• _WHAT YOU NEED TO DO_: Once you have read the listing, write it all out exactly.

• _DATA PROVIDED_:
· · ·

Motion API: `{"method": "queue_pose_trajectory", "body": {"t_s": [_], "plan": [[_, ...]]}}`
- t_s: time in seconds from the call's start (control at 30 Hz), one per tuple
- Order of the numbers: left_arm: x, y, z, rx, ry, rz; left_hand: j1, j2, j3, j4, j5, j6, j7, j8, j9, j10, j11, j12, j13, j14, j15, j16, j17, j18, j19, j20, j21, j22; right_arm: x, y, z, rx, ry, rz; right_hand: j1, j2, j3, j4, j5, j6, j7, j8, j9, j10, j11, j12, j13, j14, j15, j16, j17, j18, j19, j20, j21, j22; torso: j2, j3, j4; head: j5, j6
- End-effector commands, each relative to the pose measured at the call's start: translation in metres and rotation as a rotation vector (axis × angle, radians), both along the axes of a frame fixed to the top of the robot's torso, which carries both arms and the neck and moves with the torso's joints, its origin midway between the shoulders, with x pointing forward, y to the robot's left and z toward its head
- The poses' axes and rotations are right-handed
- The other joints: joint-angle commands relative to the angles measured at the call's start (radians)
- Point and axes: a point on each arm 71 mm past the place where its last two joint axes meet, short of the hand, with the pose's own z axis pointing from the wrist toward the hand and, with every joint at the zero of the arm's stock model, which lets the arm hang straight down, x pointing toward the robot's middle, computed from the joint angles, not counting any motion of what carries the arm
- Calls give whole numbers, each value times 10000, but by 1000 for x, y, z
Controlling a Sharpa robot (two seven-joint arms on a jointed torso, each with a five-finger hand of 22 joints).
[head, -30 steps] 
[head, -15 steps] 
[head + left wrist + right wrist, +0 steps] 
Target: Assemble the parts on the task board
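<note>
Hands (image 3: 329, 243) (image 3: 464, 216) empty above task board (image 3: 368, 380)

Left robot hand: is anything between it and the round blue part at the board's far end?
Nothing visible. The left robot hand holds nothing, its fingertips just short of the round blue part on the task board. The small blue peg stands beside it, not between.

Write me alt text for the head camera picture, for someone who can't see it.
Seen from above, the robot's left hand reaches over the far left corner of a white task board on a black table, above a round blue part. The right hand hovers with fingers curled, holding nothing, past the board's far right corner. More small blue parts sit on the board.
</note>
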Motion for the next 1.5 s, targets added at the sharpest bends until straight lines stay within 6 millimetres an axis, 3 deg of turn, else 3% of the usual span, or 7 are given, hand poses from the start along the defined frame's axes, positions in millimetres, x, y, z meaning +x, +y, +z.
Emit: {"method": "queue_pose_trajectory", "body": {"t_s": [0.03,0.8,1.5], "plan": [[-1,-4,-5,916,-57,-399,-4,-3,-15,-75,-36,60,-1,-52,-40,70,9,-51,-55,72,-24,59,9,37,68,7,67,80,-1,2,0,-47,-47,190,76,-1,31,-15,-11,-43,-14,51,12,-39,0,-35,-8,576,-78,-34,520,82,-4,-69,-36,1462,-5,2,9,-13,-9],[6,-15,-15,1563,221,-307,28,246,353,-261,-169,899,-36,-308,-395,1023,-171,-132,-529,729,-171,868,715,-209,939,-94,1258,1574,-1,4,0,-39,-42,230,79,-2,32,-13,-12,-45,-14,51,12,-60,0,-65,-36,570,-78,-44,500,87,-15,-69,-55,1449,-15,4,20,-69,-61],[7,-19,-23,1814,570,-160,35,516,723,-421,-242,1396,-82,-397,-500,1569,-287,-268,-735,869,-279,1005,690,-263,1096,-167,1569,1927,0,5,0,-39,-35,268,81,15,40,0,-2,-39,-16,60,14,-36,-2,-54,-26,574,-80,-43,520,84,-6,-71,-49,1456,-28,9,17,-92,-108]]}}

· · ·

• _RESULT OF THE TASK_:
Motion API: `{"method": "queue_pose_trajectory", "body": {"t_s": [_], "plan": [[_, ...]]}}`
- t_s: time in seconds from the call's start (control at 30 Hz), one per tuple
- Order of the numbers: left_arm: x, y, z, rx, ry, rz; left_hand: j1, j2, j3, j4, j5, j6, j7, j8, j9, j10, j11, j12, j13, j14, j15, j16, j17, j18, j19, j20, j21, j22; right_arm: x, y, z, rx, ry, rz; right_hand: j1, j2, j3, j4, j5, j6, j7, j8, j9, j10, j11, j12, j13, j14, j15, j16, j17, j18, j19, j20, j21, j22; torso: j2, j3, j4; head: j5, j6
- End-effector commands, each relative to the pose measured at the call's start: translation in metres and rotation as a rotation vector (axis × angle, radians), both along the axes of a frame fixed to the top of the robot's torso, which carries both arms and the neck and moves with the torso's joints, its origin midway between the shoulders, with x pointing forward, y to the robot's left and z toward its head
- The poses' axes and rotations are right-handed
- The other joints: joint-angle commands relative to the angles measured at the call's start (radians)
- Point and axes: a point on each arm 71 mm past the place where its last two joint axes meet, short of the hand, with the pose's own z axis pointing from the wrist toward the hand and, with every joint at the zero of the arm's stock model, which lets the arm hang straight down, x pointing toward the robot's middle, computed from the joint angles, not counting any motion of what carries the arm
- Calls give whole numbers, each value times 10000, but by 1000 for x, y, z
Controlling a Sharpa robot (two seven-joint arms on a jointed torso, each with a five-finger hand of 22 joints).
[head, -30 steps] 
[head, -15 steps] 
[head + left wrist + right wrist, +0 steps] 
Target: Assemble the parts on the task board
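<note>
Hands (image 3: 329, 243) (image 3: 464, 216) empty above task board (image 3: 368, 380)

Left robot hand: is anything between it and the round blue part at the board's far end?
Nothing visible. The left robot hand holds nothing, its fingertips just short of the round blue part on the task board. The small blue peg stands beside it, not between.

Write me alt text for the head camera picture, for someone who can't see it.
Seen from above, the robot's left hand reaches over the far left corner of a white task board on a black table, above a round blue part. The right hand hovers with fingers curled, holding nothing, past the board's far right corner. More small blue parts sit on the board.
</note>
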Motion for the next 1.5 s, targets added at the sharpest bends until straight lines stay within 6 millimetres an axis, 3 deg of turn, else 3% of the usual span, or 7 are given, hand poses from the start along the defined frame's axes, positions in millimetres, x, y, z meaning +x, +y, +z.
Emit: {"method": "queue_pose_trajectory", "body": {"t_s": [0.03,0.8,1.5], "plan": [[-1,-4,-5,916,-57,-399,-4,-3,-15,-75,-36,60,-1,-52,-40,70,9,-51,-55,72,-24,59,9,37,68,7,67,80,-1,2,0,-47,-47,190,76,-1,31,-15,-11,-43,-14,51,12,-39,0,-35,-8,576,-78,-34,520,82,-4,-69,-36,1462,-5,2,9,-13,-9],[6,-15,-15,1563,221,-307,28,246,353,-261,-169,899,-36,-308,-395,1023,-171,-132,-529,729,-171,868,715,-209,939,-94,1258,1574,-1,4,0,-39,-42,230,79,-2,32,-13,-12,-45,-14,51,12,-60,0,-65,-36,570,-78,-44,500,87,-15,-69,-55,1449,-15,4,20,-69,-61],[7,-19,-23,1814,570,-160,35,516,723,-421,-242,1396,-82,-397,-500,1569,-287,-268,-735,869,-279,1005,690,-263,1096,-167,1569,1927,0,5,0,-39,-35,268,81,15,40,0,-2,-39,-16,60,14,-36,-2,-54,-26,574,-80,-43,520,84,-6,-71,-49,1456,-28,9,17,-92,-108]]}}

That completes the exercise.